Being upside down became part of a superstition. Since the divorce didn't happen until custody was no longer an issue, I believed hearing my parents' voices upside down invalidated their words. I even named the superstition: Linda's Law of Irrelevantivity.
Next to Edward at night, his snoring, unconcerned body in one place, no tossing, no turning, I devised new laws. One night in particular, a spot on my throat burning like upholstery beneath an untended cigarette, a choking cough causing me to visualize a desired glass of water, I borrowed Edward's throat. I put my brain in an automatic car wash state, in neutral. Edward's snoring brushlessly flapped against my skull; moved me along. The rushing water, all of it together, left no space for my own disorder.
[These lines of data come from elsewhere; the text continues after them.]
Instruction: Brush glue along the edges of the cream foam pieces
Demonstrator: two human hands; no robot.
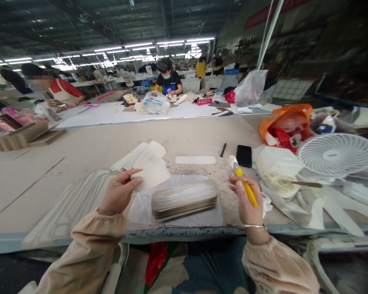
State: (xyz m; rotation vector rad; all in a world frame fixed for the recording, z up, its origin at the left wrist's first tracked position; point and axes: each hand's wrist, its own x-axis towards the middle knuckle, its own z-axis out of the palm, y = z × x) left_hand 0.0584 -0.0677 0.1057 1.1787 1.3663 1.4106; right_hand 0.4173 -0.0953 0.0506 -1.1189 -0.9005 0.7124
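Note:
My left hand (121, 191) pinches the edge of a cream-coloured flat piece (153, 174), which looks like leather or fabric. Behind it lie more cream pieces (135, 156) on the table. A yellow-handled brush (246, 187) is gripped in my right hand (248, 200), its bristles up and coated white. Between my hands, a stack of rounded grey-brown boards (184, 200) rests on a white sheet (207, 216); white streaks cover the top board. Beyond the stack lies a single pale rounded strip (195, 160).
Right: a black phone (244, 156), a dark pen-like object (223, 150), a white fan (337, 155), an orange bag (265, 126) and a white container (277, 161) with a stick. Left: rows of pale-edged strips (76, 200) and board stacks (24, 136). Co-workers sit across the table.

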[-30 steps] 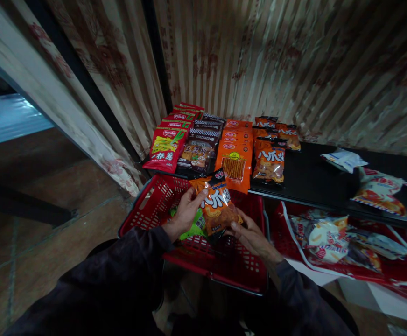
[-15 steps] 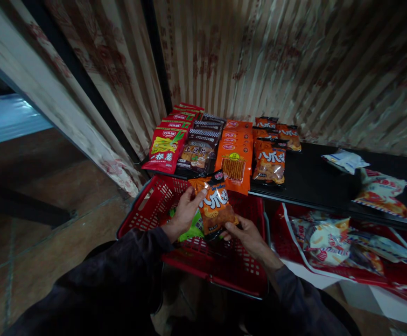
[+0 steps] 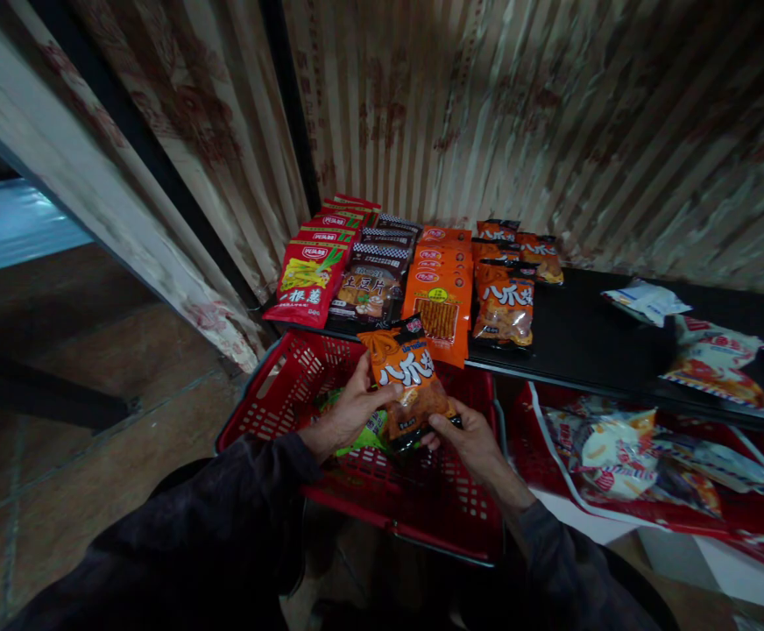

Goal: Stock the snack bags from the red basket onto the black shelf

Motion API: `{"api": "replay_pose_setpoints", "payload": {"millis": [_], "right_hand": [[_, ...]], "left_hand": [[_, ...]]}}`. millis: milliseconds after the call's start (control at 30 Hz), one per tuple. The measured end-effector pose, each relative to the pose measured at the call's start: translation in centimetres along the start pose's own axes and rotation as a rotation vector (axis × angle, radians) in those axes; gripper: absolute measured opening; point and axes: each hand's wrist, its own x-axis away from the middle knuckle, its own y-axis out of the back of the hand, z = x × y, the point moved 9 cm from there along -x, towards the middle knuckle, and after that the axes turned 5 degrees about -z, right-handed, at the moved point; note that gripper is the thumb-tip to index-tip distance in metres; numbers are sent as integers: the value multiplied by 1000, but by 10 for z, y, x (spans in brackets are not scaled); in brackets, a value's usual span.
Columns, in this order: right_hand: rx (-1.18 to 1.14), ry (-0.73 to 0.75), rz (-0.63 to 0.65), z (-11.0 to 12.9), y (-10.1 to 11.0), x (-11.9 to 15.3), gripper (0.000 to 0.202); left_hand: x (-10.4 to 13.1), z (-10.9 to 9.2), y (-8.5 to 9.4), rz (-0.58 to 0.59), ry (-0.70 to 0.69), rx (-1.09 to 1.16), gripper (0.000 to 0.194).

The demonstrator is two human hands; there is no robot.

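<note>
Between my two hands is an orange and black snack bag (image 3: 410,372), held face up above a red plastic basket (image 3: 448,526). My left hand (image 3: 359,405) grips its left side, thumb across the front. My right hand (image 3: 464,438) pinches its lower right corner. Beneath the bag, partly hidden, a green packet (image 3: 365,431) lies in the basket. On the black shelf (image 3: 592,324) just beyond, similar orange and black bags (image 3: 504,305) are grouped at the right of the packets laid out there.
Left of those bags, overlapping rows hold red packets (image 3: 308,272), brown packets (image 3: 369,282) and flat orange packets (image 3: 435,302). Farther right on the shelf lie white bags (image 3: 714,355). Below, a second red basket (image 3: 540,438) holds several bags. A curtain (image 3: 421,105) hangs behind the shelf.
The snack bag has shifted slightly right between my hands, and my left thumb has slid a little across its front. The packets on the shelf stay as they were.
</note>
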Motion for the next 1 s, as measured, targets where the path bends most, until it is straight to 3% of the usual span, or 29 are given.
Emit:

Edward snored me his throat. No more burning spot, no need to get up for water. Linda's Law of Marital Exchange.
The day Edward almost met with his ultimate equilibrium by falling through the ceiling of an oncologist's mansion-in-progress, I was at his parents', helping his mother bury tulip bulbs. I'd never planted bulbs--too much promise, not enough guarantee. I preferred annuals; knowing what I was getting. But Edward's parents loved me and his mother stood patiently by while I strung a string between two carefully measured stakes, ensuring a straight line would come of this effort.
I had a ruler stabbed down the fourth hole when the phone rang. Edward's mother disappeared to take the call, then reappeared a minute later, her face a doughy pale. "There's been an accident," she said.
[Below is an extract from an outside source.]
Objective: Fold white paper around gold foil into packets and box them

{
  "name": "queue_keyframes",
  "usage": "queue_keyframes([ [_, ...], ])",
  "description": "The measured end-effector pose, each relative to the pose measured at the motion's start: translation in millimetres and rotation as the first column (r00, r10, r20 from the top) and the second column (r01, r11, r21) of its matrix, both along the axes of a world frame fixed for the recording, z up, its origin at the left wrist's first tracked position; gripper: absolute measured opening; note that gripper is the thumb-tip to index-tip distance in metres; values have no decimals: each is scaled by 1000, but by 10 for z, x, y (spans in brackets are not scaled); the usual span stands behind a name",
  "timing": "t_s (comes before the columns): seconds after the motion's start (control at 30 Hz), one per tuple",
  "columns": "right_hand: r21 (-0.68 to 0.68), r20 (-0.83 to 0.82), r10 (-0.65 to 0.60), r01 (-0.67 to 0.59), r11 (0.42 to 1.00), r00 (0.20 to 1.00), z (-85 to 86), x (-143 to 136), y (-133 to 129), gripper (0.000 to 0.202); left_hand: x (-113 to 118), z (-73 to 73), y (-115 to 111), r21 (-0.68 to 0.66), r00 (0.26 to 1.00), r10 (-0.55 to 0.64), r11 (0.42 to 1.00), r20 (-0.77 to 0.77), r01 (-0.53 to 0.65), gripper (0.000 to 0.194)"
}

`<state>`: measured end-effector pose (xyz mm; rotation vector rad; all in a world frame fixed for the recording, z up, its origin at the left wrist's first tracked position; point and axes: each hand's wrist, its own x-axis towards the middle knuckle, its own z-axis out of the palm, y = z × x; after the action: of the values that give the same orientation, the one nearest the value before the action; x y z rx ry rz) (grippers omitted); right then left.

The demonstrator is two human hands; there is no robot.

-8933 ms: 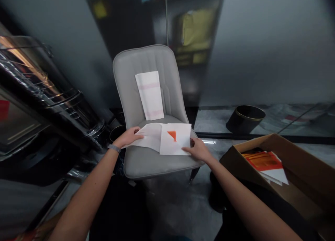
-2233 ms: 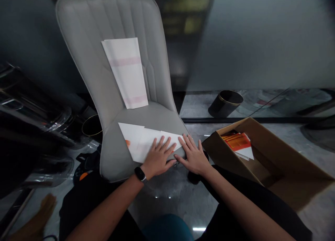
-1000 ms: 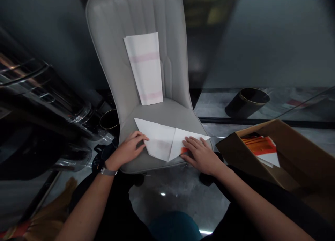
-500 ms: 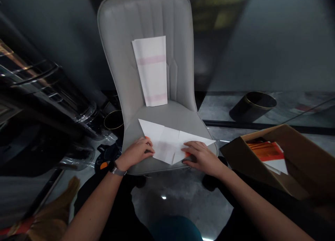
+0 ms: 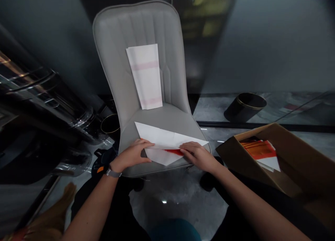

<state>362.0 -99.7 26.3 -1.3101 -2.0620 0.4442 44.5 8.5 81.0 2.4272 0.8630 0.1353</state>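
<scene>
A white folded sheet of paper (image 5: 162,135) with pointed ends lies across the seat of a grey chair (image 5: 180,120). Its near flap is partly raised, and a red-orange strip shows beneath the fold. At the paper's left end, my left hand (image 5: 132,155) rests its fingertips on the fold, with the thumb spread apart lower down. My right hand (image 5: 200,156) pinches the flap's edge near the right end, beside the red strip. Behind, a taller folded white paper (image 5: 146,77) with pale pink bands leans upright against the chair back.
To the right stands an open cardboard box (image 5: 290,143) containing orange-and-white folded papers (image 5: 261,151). A black bin (image 5: 111,124) is left of the chair; another black bin shape (image 5: 244,108) shows behind, right. Dark glossy cylinders (image 5: 52,90) line the left.
The paper's flap has been lifted and folded, exposing a red strip. My right hand has closed on its edge, and my left fingers have moved onto the fold. The view has shifted slightly.
</scene>
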Motion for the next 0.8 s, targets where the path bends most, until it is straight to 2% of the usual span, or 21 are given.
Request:
queue_keyframes([
  [0.03, -2, -5, -13, 13, 1000, 1000, 8, -1, -8, 30, -3, -5, 13, 33, 1000, 9, 999, 3, -9, 54],
  [0.13, 17, -8, -41, 41, 999, 999, -33, 0, -29, 25, 0, -38, 75, 110, 1000, 12, 994, 24, -14, 23],
  [0.17, 31, -7, -40, 41, 999, 999, -64, 0, -32, 27, 6, -46, 96, 118, 999, 6, 993, 47, -11, 19],
  [0.27, 88, -25, -47, 49, 995, 999, -167, -5, -15, 40, 28, -40, 122, 120, 988, -5, 993, 152, -14, 23],
  [0.37, 99, -95, -69, 79, 992, 993, -201, -10, 16, 31, 40, 16, 89, 133, 973, 31, 989, 229, -63, 27],
  [0.43, 41, -168, -73, 81, 996, 983, -149, -4, 23, 31, 39, 72, 59, 138, 964, 55, 986, 259, -93, 29],
  [0.57, -218, -327, -80, 7, 976, 942, 114, 63, -7, 33, 38, 180, 89, 186, 956, 99, 970, 276, -154, 43],
  [0.67, -353, -391, -146, -1, 936, 909, 294, 183, -15, 34, 74, 203, 213, 218, 939, 157, 949, 307, -230, 30],
  [0.73, -401, -404, -198, 21, 916, 893, 315, 295, 10, 36, 122, 167, 319, 177, 910, 253, 930, 329, -323, 31],
  [0.8, -468, -393, -258, 49, 882, 883, 242, 418, 54, 41, 184, 93, 422, 116, 877, 356, 905, 322, -410, 34],
])
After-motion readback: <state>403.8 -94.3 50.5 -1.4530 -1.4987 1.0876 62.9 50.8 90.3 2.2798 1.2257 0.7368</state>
Florida Community Hospital, the other acute facility in town, had a busy Emergency Room that day. Bloody fingers, swollen eyes, sprained ankles, lots of damaged people. Edward was not in the waiting room. The ER receptionist directed us to a curtained cubicle in the back. Edward's mother led the way. Whatever greeted us behind those curtains would belong to Edward's mother first.
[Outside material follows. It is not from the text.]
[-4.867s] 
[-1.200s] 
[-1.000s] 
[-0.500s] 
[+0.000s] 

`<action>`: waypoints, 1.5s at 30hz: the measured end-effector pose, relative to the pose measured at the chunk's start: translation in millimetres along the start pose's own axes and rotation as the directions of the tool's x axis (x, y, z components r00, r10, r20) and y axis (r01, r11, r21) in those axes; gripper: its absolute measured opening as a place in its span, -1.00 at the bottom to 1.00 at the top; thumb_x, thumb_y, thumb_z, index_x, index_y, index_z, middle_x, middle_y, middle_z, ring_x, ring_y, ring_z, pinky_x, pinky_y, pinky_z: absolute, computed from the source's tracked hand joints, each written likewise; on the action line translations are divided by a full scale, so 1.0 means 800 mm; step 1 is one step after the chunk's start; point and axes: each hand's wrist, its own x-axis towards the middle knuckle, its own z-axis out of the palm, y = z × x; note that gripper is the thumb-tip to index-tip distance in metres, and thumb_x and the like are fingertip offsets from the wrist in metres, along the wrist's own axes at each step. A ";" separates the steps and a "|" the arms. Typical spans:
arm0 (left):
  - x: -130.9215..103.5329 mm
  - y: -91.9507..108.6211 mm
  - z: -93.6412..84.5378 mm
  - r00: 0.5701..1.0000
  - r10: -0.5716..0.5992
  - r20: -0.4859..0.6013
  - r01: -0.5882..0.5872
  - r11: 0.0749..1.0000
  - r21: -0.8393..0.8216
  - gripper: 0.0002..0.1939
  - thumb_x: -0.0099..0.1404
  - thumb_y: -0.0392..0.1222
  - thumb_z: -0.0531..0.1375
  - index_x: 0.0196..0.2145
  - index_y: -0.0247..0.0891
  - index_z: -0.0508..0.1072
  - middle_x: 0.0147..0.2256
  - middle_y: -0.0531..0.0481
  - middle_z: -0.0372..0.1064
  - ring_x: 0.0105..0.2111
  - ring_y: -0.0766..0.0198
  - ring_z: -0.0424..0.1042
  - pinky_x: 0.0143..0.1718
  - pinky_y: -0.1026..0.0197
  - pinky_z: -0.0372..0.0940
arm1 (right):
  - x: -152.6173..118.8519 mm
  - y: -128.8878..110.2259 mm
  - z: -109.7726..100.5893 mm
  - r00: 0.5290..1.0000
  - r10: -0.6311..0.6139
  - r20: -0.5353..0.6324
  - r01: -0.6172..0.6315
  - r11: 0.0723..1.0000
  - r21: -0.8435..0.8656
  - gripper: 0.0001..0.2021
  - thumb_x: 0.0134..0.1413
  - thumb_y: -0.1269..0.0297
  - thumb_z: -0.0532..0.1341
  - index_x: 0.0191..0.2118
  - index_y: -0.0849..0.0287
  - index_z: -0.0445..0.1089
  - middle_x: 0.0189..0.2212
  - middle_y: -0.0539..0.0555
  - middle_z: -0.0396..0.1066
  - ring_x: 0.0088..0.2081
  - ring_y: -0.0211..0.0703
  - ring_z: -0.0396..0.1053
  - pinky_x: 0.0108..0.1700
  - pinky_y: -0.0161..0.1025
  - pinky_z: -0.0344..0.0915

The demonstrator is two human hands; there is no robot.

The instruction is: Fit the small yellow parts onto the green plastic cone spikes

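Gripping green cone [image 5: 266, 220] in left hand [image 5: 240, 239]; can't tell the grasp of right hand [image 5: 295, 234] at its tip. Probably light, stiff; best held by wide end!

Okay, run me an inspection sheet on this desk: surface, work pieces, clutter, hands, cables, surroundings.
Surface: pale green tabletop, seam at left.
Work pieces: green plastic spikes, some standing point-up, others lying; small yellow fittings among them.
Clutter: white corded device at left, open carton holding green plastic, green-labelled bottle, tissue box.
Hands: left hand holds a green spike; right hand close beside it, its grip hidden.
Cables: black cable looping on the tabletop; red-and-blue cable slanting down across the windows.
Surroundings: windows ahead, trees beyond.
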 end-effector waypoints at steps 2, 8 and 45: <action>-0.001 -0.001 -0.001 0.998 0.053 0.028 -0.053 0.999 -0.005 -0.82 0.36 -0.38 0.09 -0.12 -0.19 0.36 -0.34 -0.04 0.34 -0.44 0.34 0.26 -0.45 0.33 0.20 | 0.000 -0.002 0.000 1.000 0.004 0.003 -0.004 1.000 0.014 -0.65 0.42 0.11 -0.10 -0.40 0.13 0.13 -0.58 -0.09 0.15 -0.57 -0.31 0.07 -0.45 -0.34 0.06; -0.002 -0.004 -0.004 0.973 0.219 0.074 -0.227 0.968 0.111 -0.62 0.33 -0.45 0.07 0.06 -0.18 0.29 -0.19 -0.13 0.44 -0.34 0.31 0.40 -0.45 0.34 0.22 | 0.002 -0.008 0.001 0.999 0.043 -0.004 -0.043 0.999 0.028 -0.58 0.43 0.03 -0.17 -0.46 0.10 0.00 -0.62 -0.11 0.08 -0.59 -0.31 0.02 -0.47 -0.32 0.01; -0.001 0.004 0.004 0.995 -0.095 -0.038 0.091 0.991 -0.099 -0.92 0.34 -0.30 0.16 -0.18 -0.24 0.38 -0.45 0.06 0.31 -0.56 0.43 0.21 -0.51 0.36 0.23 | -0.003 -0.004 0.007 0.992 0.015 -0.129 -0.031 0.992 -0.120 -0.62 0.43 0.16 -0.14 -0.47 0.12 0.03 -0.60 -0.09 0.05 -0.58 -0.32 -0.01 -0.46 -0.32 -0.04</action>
Edward was sitting sideways on the gurney, swinging his legs off the edge. In his left hand, a half-eaten apple. His right arm was taped to his chest, the flannel sleeve of his shirt hanging free.
"Look, Ma," Edward said, pointing his chin at the empty sleeve, "no arm."
Edward smiled over his mother's shoulder, she was squeezing him carefully like he was one big bruise. There were bits of apple in his mustache, catching the beam of the overhead lamp, glistening flecks of gold.
"Dislocated shoulder," Edward said into the space between me and him. "Not too serious considering what could have happened."
I looked at the bits of earth still bunched under my fingernails, the earth from Edward's parents' house. "What could have happened?" I asked.
"Could have fallen three stories to the basement. The sub floor wasn't nailed down."
Edward's mother backed away from him. "Linda," she said, "come give your husband a hug."
I laced my arms around Edward's neck. "How did you manage to not fall to the basement?" I asked.
"The pipes," he said. "I grabbed for them when I felt myself going down."
I kept my arms around my husband for a long time. I closed my eyes and held on the way I imagined he had saved himself on the strength of his own creation. I held him, banishing doubt, banishing mistrust, inviting whatever lay beyond physics. Beyond entropy and gravity and into the space where I could be or not be. The space where the sky on my face was real and mine and forever.